→ PROBLEM STATEMENT: Determine how many lines of the data below contain "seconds", then give only that number.

→ TASK MATERIAL:
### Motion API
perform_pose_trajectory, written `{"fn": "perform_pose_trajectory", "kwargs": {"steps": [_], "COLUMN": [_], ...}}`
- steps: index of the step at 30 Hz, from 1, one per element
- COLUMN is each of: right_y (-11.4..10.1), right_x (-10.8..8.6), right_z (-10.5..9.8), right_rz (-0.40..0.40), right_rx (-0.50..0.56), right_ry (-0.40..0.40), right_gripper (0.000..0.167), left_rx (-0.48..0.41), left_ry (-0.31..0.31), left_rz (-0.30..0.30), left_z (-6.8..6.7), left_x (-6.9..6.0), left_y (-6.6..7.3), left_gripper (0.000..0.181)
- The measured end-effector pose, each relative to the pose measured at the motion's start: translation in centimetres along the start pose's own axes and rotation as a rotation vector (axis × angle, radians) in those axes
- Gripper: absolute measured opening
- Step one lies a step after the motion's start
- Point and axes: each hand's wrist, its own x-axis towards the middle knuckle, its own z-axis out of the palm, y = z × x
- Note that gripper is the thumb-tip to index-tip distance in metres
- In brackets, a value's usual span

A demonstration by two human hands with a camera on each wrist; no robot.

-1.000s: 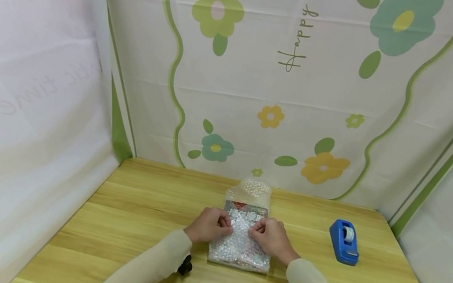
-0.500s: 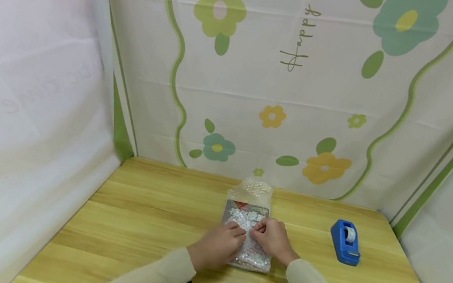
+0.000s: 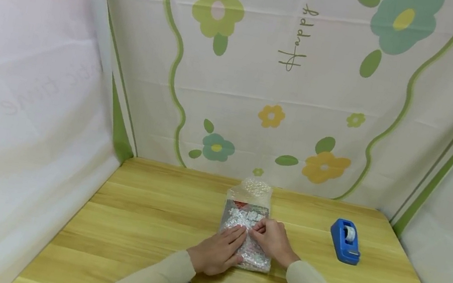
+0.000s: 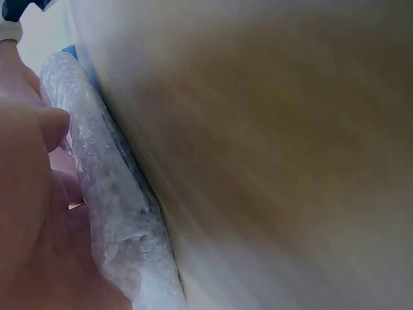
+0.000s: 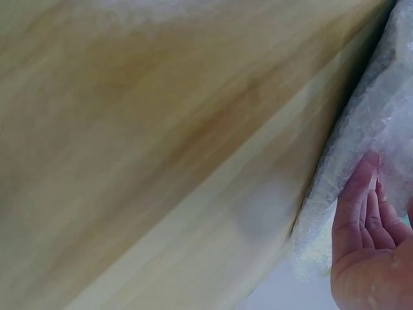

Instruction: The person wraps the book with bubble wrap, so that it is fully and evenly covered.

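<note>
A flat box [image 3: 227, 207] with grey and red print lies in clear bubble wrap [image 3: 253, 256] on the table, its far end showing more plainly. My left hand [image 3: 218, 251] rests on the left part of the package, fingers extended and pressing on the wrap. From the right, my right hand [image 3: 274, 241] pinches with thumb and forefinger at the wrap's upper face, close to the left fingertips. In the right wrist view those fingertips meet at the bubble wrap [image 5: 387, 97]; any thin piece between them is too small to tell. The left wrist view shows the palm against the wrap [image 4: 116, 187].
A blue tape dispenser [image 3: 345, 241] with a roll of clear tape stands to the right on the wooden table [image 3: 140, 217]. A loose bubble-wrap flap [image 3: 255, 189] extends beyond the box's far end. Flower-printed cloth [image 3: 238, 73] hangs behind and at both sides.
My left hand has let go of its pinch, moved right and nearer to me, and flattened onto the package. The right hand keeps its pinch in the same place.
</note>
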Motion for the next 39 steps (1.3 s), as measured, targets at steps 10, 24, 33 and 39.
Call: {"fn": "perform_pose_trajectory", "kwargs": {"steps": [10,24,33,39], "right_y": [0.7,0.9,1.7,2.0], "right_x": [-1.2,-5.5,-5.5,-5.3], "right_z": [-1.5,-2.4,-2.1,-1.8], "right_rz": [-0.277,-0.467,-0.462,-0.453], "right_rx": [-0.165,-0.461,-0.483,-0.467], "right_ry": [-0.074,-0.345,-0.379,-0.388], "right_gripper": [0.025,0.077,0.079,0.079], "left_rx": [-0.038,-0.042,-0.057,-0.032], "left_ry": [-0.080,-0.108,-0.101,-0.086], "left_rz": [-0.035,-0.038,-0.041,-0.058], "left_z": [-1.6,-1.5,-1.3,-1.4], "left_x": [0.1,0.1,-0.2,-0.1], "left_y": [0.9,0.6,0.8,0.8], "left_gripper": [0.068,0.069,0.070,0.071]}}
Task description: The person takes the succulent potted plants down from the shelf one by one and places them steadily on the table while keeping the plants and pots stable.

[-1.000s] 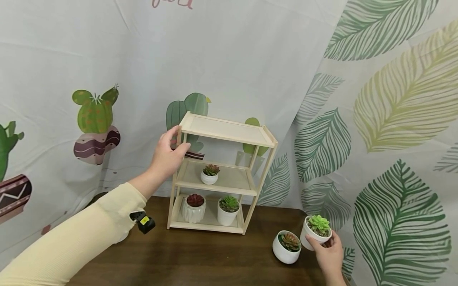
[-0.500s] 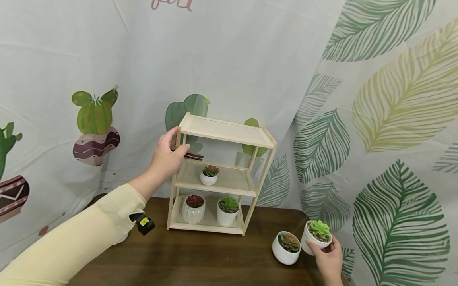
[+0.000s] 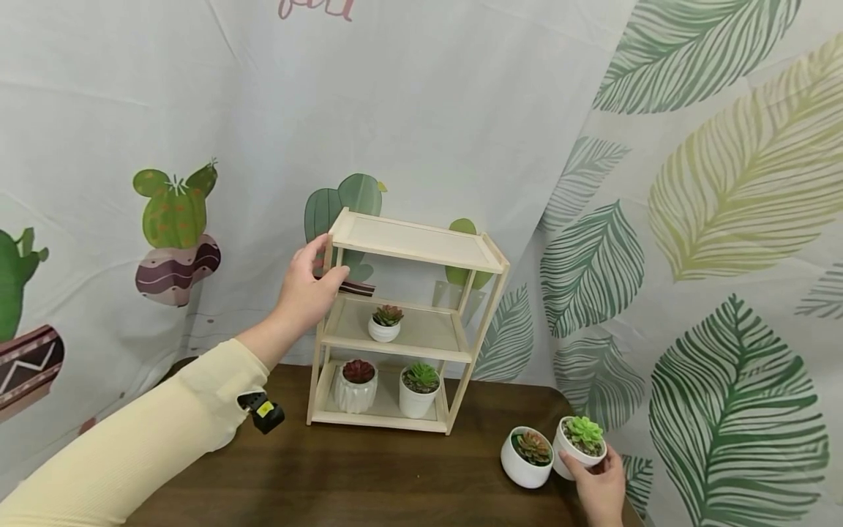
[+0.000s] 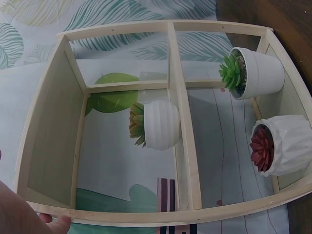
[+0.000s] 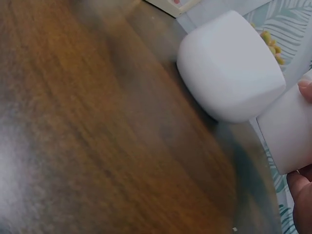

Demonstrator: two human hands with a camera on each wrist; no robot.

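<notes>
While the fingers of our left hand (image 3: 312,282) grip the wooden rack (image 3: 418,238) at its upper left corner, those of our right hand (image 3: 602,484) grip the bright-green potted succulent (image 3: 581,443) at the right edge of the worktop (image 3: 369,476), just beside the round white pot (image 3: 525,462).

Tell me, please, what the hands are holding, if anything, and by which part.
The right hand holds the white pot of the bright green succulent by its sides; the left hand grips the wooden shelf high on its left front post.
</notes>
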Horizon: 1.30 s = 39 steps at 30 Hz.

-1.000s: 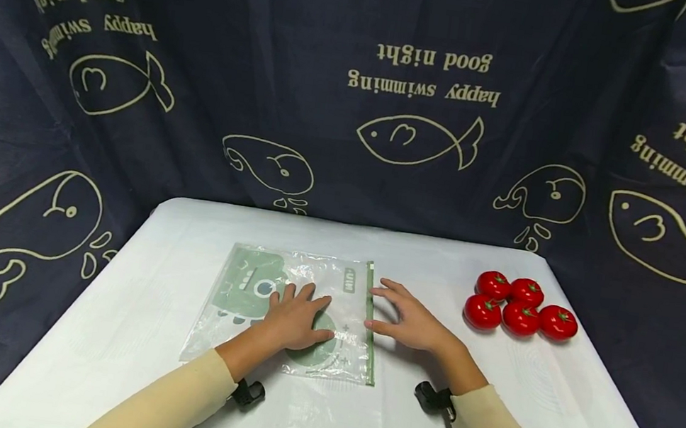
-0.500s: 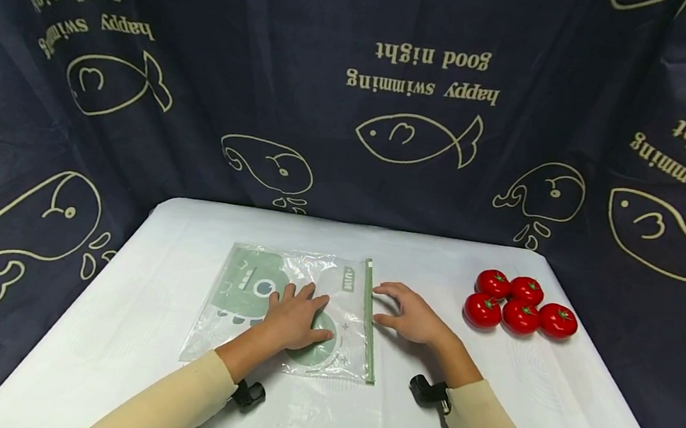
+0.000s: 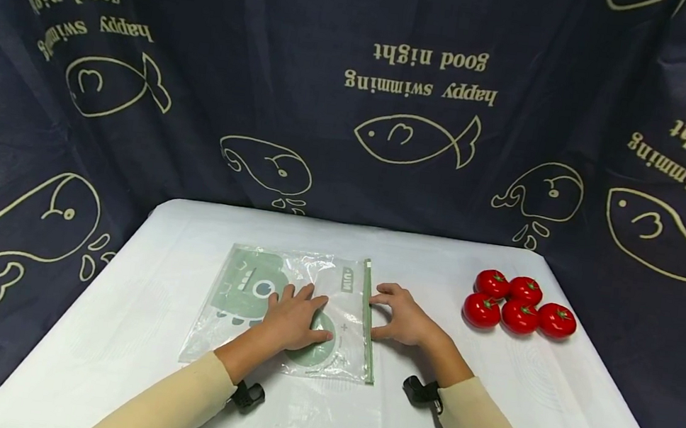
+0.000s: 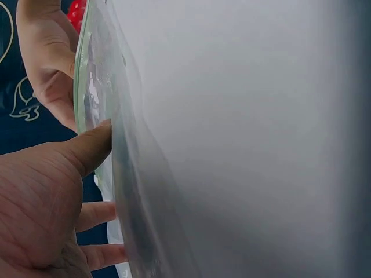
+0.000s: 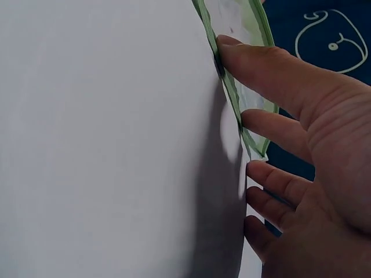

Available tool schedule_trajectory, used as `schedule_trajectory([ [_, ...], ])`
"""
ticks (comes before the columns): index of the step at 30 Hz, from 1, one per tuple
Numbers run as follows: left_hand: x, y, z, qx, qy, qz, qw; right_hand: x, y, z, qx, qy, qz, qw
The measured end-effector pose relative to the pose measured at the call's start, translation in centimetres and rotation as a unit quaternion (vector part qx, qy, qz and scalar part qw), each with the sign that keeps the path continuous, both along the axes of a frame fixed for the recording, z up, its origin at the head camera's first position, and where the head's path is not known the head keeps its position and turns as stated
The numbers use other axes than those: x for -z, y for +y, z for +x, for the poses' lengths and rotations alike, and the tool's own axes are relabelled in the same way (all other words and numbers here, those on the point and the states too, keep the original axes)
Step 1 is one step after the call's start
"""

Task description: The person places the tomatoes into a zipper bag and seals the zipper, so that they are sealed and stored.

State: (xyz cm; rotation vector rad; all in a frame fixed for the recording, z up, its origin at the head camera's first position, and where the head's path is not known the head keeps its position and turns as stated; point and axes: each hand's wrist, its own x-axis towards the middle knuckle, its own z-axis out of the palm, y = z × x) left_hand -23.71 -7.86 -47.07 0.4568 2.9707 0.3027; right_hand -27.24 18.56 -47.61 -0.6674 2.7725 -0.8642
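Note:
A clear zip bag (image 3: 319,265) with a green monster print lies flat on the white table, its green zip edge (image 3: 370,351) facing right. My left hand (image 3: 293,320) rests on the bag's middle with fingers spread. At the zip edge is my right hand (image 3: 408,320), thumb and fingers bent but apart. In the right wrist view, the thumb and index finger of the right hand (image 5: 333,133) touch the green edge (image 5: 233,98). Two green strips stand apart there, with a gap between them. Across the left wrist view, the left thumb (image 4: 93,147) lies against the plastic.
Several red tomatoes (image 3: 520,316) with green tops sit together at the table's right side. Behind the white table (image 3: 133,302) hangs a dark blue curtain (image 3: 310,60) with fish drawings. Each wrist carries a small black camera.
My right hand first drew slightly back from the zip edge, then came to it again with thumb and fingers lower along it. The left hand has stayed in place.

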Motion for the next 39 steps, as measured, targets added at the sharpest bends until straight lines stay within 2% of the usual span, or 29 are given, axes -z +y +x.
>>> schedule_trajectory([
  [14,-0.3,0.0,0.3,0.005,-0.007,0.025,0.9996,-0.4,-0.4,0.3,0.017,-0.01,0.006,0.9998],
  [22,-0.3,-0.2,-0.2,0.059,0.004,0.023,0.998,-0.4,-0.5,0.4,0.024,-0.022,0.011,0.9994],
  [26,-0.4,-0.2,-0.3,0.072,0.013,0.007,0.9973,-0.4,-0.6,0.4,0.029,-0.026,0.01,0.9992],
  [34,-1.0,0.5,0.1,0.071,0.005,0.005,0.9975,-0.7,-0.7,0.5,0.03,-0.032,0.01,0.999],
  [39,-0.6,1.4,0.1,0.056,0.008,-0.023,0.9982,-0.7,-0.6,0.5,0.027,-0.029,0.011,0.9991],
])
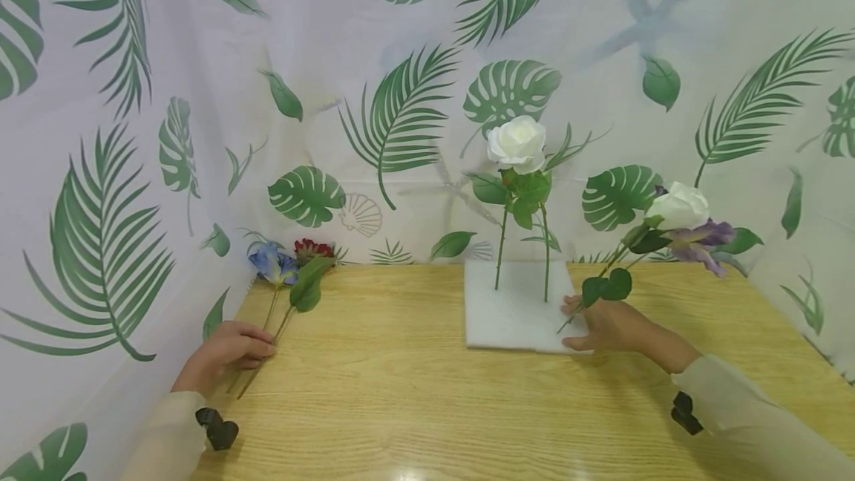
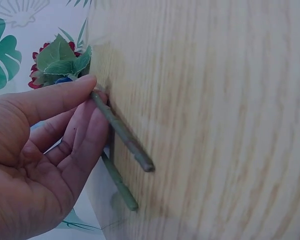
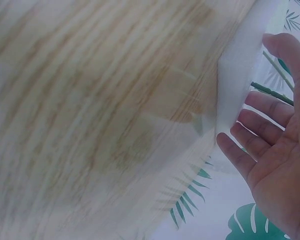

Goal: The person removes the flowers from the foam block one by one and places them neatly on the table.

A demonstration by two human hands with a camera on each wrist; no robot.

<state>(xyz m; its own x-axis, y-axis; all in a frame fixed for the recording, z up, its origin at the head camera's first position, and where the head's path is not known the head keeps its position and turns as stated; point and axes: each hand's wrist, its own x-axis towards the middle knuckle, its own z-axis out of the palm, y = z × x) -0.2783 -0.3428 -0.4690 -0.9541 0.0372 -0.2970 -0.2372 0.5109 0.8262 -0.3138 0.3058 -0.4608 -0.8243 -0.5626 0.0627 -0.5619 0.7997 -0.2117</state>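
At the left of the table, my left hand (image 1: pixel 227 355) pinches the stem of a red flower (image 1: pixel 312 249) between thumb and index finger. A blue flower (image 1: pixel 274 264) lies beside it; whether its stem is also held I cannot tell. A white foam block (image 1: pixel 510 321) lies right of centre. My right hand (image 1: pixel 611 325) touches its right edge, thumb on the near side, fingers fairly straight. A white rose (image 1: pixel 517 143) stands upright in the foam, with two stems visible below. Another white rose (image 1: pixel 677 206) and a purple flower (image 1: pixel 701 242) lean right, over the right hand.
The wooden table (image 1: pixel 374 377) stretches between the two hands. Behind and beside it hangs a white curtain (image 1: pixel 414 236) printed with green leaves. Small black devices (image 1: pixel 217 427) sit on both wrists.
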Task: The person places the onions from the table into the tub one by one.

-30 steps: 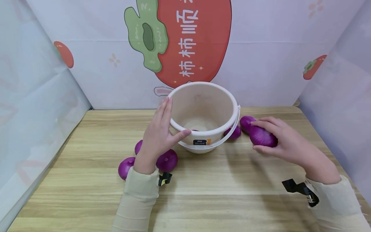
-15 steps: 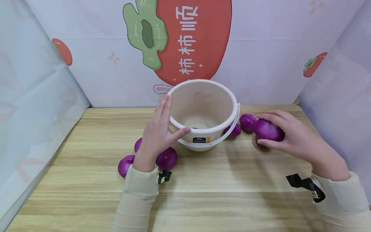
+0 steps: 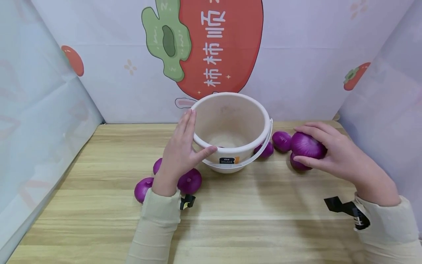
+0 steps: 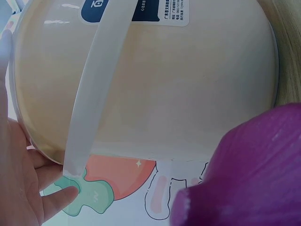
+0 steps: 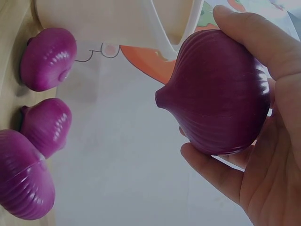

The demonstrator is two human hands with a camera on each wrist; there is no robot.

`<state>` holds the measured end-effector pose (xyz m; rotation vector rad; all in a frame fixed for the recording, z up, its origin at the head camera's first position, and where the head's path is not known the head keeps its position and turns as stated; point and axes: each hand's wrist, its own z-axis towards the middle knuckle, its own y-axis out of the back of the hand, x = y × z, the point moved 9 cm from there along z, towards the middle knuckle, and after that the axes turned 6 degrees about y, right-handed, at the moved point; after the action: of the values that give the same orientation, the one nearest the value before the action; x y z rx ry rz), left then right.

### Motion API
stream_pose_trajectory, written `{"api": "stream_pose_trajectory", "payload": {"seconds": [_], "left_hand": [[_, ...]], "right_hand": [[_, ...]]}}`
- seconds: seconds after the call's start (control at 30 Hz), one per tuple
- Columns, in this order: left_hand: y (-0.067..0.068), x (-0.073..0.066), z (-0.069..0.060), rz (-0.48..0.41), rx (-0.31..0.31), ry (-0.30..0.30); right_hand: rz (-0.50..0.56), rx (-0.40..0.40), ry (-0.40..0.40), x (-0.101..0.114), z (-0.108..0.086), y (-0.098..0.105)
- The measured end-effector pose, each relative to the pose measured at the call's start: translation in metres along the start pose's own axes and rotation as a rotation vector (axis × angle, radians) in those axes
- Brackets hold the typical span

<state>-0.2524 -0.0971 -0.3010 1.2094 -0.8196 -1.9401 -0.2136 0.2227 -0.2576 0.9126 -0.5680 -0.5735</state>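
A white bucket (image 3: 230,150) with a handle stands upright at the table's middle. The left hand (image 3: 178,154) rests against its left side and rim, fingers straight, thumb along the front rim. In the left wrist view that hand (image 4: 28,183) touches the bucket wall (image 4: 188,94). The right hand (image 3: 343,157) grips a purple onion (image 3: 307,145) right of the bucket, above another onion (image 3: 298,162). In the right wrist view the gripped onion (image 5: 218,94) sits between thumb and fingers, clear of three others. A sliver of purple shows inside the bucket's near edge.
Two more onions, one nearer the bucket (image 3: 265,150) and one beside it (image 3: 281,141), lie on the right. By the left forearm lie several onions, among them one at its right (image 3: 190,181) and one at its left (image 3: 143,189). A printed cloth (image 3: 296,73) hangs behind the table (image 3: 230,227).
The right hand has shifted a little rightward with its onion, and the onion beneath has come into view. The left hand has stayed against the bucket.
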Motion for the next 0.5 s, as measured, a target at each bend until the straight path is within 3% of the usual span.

→ SOLUTION TO THE PROBLEM: 2